2. In a direct-fired heater with walls and a floor, with a flame and combustion products emitting radiation, and with fluid tubes, an adjustable louver system for controlling a temperature of fluid film in the fluid tubes, comprising: (a) an upper guide plate attached to a heater wall, said upper guide plate being opposed to and parallel to the heater floor; (b) openings in the heater floor; (c) louver blades extending between said upper guide plate and the heater floor, said louver blades including a first louver blade, each said louver blade including a first end and a second end; (d) first axles attached to each said first end of each said louver blade; (e) second axles attached to each said second end of each said louver blade; (f) said upper guide plate having upper guide plate holes, wherein each said first axle fits into one of said upper guide plate holes; (g) wherein each said second axle protrudes through one of said heater floor openings and wherein said heater floor openings are aligned with upper guide plate holes; (h) a collar attached to a portion of said second axle protruding below said heater floor; (i) a box below the heater floor with a bearing surface, said bearing surface supporting a weight of the louver blades; and (j) louver blade positioning means to rotate each said louver blade, causing said louver blades to obstruct some of the radiation from the flame from directly impinging upon said fluid tubes.
3. The adjustable louver system of claim 2 wherein each said louver blade is parallel to every other said louver blade.
4. The adjustable louver system of claim 2, wherein said louver blade positioning means comprises: (a) a drive shaft coupled to said second axle of said first louver blade, said drive shaft and said second axle of said first louver blade sharing a common centerline; (b) radial arms extending from a lower portion of said second axle, said radial arms being positioned in said box; (c) pivot pins rigidly attached to a top of said radial arms; (d) a connecting plate with slots therethrough, said pivot pins fitting through said slots to pivotally attach said connecting plate to said top of each said louver blade; (e) drive means to cause rotation of said drive shaft; and (f) wherein rotation of said drive shaft causes an equal change in an angular position of each said louver blade.

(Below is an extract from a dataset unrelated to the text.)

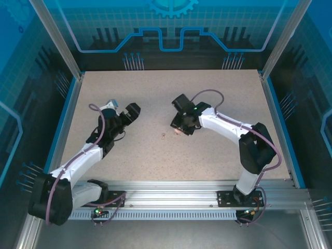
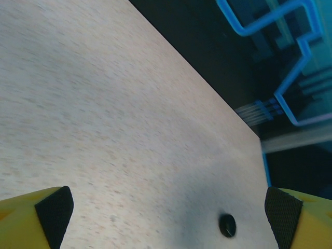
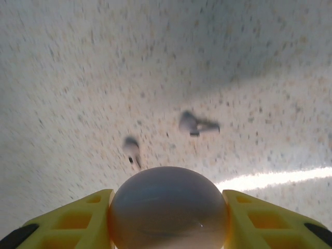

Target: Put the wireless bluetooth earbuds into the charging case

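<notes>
Gripping pale charging case, right end effector pitched downward.

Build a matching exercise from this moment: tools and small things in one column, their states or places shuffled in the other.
Things
1. left tool
2. right tool
3. pale earbuds
4. black round object

States or places
a. two, lying on the table just past the case
b. alone on the table below the left tool
c. wide open, holding nothing
d. closed on a pale round case

Pairs: 1-c, 2-d, 3-a, 4-b
</notes>
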### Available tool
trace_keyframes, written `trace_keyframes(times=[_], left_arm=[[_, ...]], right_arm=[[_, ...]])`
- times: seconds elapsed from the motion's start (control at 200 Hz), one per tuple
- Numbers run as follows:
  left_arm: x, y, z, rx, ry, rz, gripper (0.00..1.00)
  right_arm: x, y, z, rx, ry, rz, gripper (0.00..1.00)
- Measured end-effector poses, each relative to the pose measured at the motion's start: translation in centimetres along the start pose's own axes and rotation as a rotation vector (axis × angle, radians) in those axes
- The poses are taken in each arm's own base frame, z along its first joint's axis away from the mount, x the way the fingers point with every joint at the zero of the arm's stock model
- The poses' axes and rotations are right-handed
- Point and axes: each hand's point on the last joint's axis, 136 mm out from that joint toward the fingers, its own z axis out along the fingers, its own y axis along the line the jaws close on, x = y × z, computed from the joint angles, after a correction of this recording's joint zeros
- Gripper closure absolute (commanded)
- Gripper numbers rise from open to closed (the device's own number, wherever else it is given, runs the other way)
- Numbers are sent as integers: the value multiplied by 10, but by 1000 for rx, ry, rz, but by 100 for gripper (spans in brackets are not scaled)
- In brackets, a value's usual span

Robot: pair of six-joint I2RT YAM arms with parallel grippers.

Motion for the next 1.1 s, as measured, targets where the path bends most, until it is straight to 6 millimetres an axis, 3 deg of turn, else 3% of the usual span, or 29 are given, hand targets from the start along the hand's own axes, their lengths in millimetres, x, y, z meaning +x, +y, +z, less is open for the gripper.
trace_keyframes(times=[0.22, 0.415, 0.595, 0.78, 1.1], left_arm=[[67, -51, 20, 204, 159, 118, 1], [109, -64, 32, 269, 233, 177, 1], [122, -61, 43, 276, 247, 184, 13], [128, -60, 58, 279, 251, 180, 34], [121, -76, 67, 327, 219, 179, 40]], right_arm=[[-33, 13, -3, -138, 24, 128, 64], [-46, 26, -8, -226, 51, 212, 64], [-47, 42, -15, -285, 73, 255, 64], [-49, 56, -21, -324, 80, 267, 64], [-42, 61, -22, -331, 96, 264, 64]])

5. The adjustable louver system of claim 4 wherein said drive means comprises a hand crank and said drive shaft is a crank shaft.
6. The adjustable louver system of claim 4 wherein said drive means comprises a motor and said drive shaft is a shaft of said motor.
7. The adjustable louver system of claim 6 wherein said motor is an electric motor.
8. The adjustable louver system of claim 6 wherein said motor is a pneumatic motor.
9. The adjustable louver system of claim 6 wherein actuation of said motor is controllable by a temperature actuator.
10. A louver system for blocking radiative heat transfer from a flame and combustion products to a fluid tube in a direct-fired heater having a first wall and a second wall, the first and second walls being parallel and having aligned openings, comprising: (a) rotatable louver blades positioned between the flame and the fluid tubes; (b) a cylindrical first axle rigidly attached to each said louver blade; (c) a cylindrical second axle rigidly attached to each said louver blade; (d) said first axle of each louver blade fitting into one of said openings in said first wall; (e) said second axle of each louver blade fitting into one of said openings in said second wall; (f) wherein for each louver blade, said first axle and said second axle fit into aligned openings and wherein a part of said first axle extends outside of said first wall and a part of said second axle extends outside of said second wall; and (g) means to rotate each said louver blade to provide an optical barrier between the flame and some of the fluid tubes.
11. The louver system of claim 10 wherein said means to rotate each said louver blade comprises a knob rigidly attached to a part of said first axle which extends outside of said first wall, said knob being manually rotatable.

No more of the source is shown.